In terms of oral vowels, Kurpian has three slanted vowels, ó, é, å which may or may not alternate with their clear (non-slanted) varaiants o, e, a, depending on the etymological origins of these vowels, see History of the Polish language#Vowel length and clear vs slanted vowels.
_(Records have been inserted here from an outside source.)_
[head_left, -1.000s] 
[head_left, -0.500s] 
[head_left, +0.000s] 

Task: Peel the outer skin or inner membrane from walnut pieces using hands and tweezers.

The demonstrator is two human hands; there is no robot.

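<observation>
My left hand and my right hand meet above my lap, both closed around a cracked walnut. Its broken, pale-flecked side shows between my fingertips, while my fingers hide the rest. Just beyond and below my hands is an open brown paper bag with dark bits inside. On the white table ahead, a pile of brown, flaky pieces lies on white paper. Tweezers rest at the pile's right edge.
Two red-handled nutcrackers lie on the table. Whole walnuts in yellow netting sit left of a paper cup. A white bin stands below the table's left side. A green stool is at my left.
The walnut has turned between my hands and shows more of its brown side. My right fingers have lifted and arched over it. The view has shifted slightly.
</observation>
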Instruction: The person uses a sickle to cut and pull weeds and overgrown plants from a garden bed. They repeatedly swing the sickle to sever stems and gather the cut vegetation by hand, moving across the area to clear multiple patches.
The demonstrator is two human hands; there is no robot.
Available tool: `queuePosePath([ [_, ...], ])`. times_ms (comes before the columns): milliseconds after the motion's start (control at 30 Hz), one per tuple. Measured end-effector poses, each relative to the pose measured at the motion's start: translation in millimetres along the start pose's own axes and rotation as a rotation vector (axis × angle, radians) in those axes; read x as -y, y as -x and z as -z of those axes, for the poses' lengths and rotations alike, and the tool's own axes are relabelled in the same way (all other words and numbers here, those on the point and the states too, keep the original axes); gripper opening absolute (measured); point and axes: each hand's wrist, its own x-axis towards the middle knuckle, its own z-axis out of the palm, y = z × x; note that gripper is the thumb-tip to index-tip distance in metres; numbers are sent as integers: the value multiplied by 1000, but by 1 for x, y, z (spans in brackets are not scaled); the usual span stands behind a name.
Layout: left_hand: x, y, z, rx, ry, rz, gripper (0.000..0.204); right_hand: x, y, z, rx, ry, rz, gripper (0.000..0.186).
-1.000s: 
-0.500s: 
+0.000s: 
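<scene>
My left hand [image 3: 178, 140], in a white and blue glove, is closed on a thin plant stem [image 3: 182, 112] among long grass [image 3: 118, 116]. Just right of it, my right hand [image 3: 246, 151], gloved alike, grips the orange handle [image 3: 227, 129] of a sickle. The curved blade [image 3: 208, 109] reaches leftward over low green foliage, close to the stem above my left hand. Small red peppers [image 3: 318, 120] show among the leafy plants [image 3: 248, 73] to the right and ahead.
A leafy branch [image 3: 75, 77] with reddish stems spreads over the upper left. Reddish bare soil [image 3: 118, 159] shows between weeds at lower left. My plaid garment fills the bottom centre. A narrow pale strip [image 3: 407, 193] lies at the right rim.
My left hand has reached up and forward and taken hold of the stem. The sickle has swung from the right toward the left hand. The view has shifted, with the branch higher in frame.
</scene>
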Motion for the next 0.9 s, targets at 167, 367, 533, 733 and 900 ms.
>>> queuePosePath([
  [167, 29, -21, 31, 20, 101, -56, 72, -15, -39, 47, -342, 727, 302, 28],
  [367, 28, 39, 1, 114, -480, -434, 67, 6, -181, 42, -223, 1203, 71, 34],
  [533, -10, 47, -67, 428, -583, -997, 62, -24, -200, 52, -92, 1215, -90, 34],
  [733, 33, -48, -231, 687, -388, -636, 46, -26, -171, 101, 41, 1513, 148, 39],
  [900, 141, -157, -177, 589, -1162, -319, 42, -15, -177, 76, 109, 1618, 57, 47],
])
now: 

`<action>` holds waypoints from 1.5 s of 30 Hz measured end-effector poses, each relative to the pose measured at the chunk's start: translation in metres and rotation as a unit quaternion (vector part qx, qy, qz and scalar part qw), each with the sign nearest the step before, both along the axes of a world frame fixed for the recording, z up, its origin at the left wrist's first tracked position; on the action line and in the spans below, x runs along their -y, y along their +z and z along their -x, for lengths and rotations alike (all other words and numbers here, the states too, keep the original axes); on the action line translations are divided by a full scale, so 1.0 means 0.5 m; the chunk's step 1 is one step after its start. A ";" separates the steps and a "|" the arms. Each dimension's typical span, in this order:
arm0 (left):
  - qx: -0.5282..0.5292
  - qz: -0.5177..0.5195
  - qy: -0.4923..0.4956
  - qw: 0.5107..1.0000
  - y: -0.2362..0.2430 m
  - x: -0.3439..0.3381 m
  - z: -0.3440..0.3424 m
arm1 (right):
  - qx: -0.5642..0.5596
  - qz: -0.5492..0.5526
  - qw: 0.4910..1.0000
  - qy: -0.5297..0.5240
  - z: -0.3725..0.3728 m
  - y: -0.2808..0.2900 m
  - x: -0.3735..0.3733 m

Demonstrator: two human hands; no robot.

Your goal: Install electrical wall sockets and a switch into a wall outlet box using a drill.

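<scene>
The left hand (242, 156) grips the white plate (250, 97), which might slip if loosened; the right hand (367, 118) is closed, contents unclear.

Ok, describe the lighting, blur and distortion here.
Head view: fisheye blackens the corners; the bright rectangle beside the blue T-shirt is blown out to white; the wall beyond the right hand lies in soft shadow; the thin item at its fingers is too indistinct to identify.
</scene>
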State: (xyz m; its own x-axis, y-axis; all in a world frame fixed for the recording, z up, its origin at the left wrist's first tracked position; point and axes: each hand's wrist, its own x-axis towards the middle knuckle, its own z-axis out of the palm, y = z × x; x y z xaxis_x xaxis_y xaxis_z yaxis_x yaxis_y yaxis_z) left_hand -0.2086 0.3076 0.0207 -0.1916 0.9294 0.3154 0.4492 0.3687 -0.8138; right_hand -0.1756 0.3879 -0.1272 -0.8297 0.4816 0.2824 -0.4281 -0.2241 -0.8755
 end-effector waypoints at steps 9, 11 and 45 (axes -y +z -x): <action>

In general, clear vowels become slanted tautosyllabically before non-voiceless consonants (b, d, g, w, z, ź, dz, dź, rz, m, n, ń, l, r, ł, j), and o becomes ó, e becomes ë, and å (but not a) becomes ó via o (thus giving alternations of ó||a) always before nasal consonants; the distribution of morphophonologically slanted vowels also differs from standard Polish., 124} This alternation occurs primarily in masculine declension, which is the only declension to take -∅ (in the nominative singular); historically in Polish this could also occur in the feminine and neuter which take -∅ in the genitive plural, but these positions take -ów in Kurpian; however soft-stem feminine declension may show these alternations as the nominative singular may end in -∅. These alternations are akin to standard Polish vocalic alternations of ó and o, but affecting also é||e and å||a. Slanted é does not appear before a syllable-final voiced consonant if it originates from mobile e arising from the loss of yers. These morphophonological process may also occur in loanwords.

====Adjectives====
Kurpian does not have a special adjectival form for masculine personal nouns: dobre Francuzy (standard dobrzy Francuzi, however, the three animacy distinction is kept as synchronism between the accusative and genitive still occurs in different ways depending on the animacy of the referent. As a result, all genders share a plural paradigm, save differences in animacy. Kurpian has hard and soft declension like standard Polish; Rubach does not consider soft declension a separate paradigm as he considers the appearance of -ï predictable based on sound laws (i.e. appearing after certain soft consonants). Hard declension occurs more often in Kurpian, as do short forms. Notably, considering that velar consonants did not soften, velar declension is absent and velar-stem adjectives decline according to the hard-stem paradigm. Short forms are formed with -∅ and occur in the masculine nominative singular, in other genders the typical endings are used; -∅ may cause slanting as in nominal declension and may also cause the appearance of mobile -e- (written ⟨ë⟩ before nasal consonants). Short adjectives occur quite often in the form of possessive adjectives formed with -ów and -ïn/-yn (båbcyn wnuk, "grandmother's grandson"), wujów kapelus, "uncle's hat"). Long masculine forms for these possessive adjectives do not occur. As in standard Polish, some adjectives are nominalized, but these take adjectival declension.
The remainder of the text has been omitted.